[REQUIRED ACTION]
Exact transcription with no images: write out all of the entries below.

————

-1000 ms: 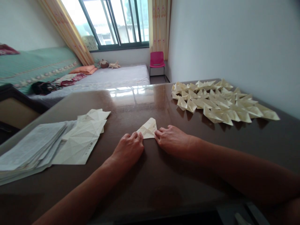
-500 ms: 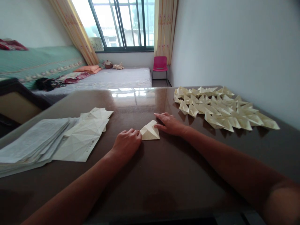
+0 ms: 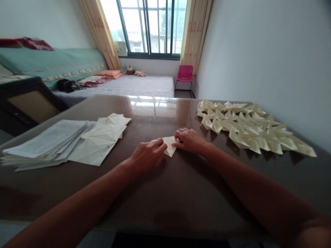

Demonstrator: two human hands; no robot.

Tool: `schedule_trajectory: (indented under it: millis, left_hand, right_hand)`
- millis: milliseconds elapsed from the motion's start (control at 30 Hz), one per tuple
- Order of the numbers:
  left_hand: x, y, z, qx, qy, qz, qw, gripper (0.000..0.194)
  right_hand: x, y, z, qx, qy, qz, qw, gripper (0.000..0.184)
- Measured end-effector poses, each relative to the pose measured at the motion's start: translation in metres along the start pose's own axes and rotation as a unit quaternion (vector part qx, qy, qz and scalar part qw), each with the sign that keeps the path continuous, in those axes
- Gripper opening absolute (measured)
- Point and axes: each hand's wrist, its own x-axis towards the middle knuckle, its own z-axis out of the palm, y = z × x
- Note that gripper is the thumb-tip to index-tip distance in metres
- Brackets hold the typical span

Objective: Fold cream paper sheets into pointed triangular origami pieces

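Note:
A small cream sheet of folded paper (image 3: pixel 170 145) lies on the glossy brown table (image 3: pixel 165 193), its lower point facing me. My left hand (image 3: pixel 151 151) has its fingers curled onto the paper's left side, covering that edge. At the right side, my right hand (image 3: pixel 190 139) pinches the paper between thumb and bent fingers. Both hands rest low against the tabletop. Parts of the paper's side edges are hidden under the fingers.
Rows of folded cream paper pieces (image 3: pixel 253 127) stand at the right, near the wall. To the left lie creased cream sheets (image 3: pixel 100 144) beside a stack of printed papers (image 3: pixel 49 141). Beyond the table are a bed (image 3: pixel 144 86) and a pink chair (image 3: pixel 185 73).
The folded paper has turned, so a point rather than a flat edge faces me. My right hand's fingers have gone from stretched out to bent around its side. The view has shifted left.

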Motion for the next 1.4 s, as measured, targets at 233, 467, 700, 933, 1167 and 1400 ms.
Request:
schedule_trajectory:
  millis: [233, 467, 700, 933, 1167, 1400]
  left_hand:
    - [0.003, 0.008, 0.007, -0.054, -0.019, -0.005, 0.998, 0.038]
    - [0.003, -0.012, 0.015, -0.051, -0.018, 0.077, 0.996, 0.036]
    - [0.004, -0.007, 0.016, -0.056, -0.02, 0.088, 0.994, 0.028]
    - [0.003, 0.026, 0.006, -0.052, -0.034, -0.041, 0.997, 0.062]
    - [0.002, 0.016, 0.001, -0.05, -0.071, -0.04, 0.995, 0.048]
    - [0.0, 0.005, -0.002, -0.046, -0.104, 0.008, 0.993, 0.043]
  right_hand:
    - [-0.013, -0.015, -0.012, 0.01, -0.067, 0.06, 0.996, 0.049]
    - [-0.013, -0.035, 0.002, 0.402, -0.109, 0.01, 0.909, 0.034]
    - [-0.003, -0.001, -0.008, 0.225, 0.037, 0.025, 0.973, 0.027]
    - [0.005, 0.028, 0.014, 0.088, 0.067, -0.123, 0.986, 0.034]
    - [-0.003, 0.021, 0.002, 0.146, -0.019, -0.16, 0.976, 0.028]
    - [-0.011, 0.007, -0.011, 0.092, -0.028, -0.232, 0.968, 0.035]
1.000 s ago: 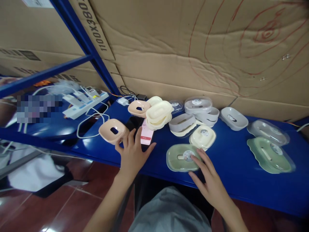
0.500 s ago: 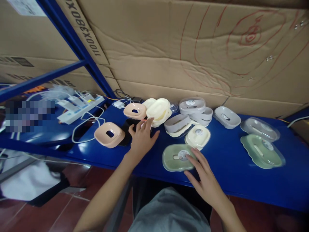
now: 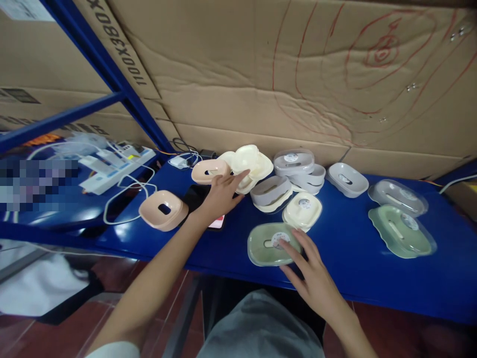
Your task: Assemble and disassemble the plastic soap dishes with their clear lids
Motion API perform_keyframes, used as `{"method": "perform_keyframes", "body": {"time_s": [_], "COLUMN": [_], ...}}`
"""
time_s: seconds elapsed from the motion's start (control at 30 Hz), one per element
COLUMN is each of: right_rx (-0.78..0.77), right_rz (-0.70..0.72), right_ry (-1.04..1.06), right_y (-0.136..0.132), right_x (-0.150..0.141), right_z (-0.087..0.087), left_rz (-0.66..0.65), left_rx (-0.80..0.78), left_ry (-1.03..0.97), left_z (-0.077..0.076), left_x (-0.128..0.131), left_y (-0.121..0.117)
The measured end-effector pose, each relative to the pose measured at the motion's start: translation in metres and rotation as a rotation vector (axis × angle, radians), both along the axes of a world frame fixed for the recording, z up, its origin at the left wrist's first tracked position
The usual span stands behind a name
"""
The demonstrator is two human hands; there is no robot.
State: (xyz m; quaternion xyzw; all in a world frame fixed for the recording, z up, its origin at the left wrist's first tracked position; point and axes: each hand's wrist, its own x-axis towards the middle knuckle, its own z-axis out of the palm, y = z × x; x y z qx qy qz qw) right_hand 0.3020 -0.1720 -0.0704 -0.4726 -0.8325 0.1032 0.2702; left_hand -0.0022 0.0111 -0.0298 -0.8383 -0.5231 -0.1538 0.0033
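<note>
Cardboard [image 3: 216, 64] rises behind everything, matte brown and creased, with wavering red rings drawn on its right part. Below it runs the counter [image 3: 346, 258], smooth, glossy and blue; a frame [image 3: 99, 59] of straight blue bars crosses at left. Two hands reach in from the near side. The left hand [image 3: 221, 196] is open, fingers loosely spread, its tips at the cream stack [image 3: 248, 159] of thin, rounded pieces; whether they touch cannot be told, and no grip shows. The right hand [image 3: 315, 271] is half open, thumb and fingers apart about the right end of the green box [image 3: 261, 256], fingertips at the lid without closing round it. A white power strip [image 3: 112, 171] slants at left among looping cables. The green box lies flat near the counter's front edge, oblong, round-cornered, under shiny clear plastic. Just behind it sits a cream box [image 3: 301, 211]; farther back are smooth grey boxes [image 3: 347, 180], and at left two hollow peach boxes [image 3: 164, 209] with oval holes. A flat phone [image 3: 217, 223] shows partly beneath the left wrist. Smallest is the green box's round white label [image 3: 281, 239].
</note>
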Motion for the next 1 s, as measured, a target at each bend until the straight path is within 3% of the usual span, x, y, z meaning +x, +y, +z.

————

[ANSWER SPACE]
-1000 ms: 
-500 ms: 
+0 ms: 

Demonstrator: two human hands; no robot.

Tool: `schedule_trajectory: (indented under it: millis, left_hand, right_hand)`
- millis: milliseconds elapsed from the motion's start (control at 30 Hz), one per tuple
- Order of the numbers:
  left_hand: x, y, z, qx, qy, qz, qw, gripper (0.000..0.194)
  right_hand: x, y, z, qx, qy, qz, qw, gripper (0.000..0.184)
- Measured end-effector poses, each relative to the pose measured at the motion's start: translation in metres along the start pose's own axes and rotation as a unit quaternion (vector part qx, qy, qz and scalar part qw), each with the sign that keeps the path continuous, in those axes
- Gripper opening absolute (measured)
- Point and axes: each hand's wrist, its own x-axis towards the middle knuckle, its own z-axis out of the palm, y = z × x
- Note that gripper is the thumb-tip to index-tip distance in metres
- Brackets hold the typical span

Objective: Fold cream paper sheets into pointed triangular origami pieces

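Note:
A small cream sheet of folded paper (image 3: pixel 170 145) lies on the glossy brown table (image 3: pixel 165 193), its lower point facing me. My left hand (image 3: pixel 151 151) has its fingers curled onto the paper's left side, covering that edge. At the right side, my right hand (image 3: pixel 190 139) pinches the paper between thumb and bent fingers. Both hands rest low against the tabletop. Parts of the paper's side edges are hidden under the fingers.
Rows of folded cream paper pieces (image 3: pixel 253 127) stand at the right, near the wall. To the left lie creased cream sheets (image 3: pixel 100 144) beside a stack of printed papers (image 3: pixel 49 141). Beyond the table are a bed (image 3: pixel 144 86) and a pink chair (image 3: pixel 185 73).
The folded paper has turned, so a point rather than a flat edge faces me. My right hand's fingers have gone from stretched out to bent around its side. The view has shifted left.
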
Motion for the next 1.4 s, as measured, targets at 233, 467, 700, 933, 1167 and 1400 ms.
Request:
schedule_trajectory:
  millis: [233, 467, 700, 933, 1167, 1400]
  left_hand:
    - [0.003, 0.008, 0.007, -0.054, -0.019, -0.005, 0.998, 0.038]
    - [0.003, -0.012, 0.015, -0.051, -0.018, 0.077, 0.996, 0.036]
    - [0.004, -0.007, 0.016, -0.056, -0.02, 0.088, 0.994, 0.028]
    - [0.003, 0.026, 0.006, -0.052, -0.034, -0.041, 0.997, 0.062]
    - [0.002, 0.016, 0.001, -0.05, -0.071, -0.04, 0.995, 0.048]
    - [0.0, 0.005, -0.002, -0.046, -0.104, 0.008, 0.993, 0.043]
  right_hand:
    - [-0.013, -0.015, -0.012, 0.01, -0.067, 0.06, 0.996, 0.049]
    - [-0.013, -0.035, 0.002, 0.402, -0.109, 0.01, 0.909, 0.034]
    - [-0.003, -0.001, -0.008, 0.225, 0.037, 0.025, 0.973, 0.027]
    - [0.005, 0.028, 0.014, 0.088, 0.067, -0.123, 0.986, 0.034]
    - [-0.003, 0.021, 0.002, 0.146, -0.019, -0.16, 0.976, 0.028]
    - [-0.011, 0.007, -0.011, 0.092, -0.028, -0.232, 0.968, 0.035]
1.000 s ago: 
0.500 s ago: 
now: 
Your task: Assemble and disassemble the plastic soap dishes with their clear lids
Motion API perform_keyframes, used as `{"method": "perform_keyframes", "body": {"time_s": [_], "COLUMN": [_], ...}}`
"""
time_s: seconds elapsed from the motion's start (control at 30 Hz), one per element
COLUMN is each of: right_rx (-0.78..0.77), right_rz (-0.70..0.72), right_ry (-1.04..1.06), right_y (-0.136..0.132), right_x (-0.150..0.141), right_z (-0.087..0.087), left_rz (-0.66..0.65), left_rx (-0.80..0.78), left_ry (-1.03..0.97), left_z (-0.077..0.076), left_x (-0.128..0.131), left_y (-0.121..0.117)
The measured end-effector pose, each relative to the pose measured at the motion's start: translation in metres and rotation as a rotation vector (axis × angle, radians), both along the axes of a world frame fixed for the recording, z up, its origin at the left wrist's first tracked position
The usual span stands behind a name
"""
The demonstrator is two human hands; there is no robot.
State: (xyz m; quaternion xyzw; all in a world frame fixed for the recording, z up, its origin at the left wrist's first tracked position; point and axes: each hand's wrist, its own x-axis towards the middle knuckle, its own z-axis out of the palm, y = z × x; x y z qx qy qz qw) right_hand 0.3020 -0.1720 -0.0704 -0.4726 -0.8325 0.1032 0.2702; left_hand -0.0022 0.0111 -0.0298 -0.8383 -0.5231 -0.1538 0.0033
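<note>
Cardboard [image 3: 216, 64] rises behind everything, matte brown and creased, with wavering red rings drawn on its right part. Below it runs the counter [image 3: 346, 258], smooth, glossy and blue; a frame [image 3: 99, 59] of straight blue bars crosses at left. Two hands reach in from the near side. The left hand [image 3: 221, 196] is open, fingers loosely spread, its tips at the cream stack [image 3: 248, 159] of thin, rounded pieces; whether they touch cannot be told, and no grip shows. The right hand [image 3: 315, 271] is half open, thumb and fingers apart about the right end of the green box [image 3: 261, 256], fingertips at the lid without closing round it. A white power strip [image 3: 112, 171] slants at left among looping cables. The green box lies flat near the counter's front edge, oblong, round-cornered, under shiny clear plastic. Just behind it sits a cream box [image 3: 301, 211]; farther back are smooth grey boxes [image 3: 347, 180], and at left two hollow peach boxes [image 3: 164, 209] with oval holes. A flat phone [image 3: 217, 223] shows partly beneath the left wrist. Smallest is the green box's round white label [image 3: 281, 239].
</note>
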Motion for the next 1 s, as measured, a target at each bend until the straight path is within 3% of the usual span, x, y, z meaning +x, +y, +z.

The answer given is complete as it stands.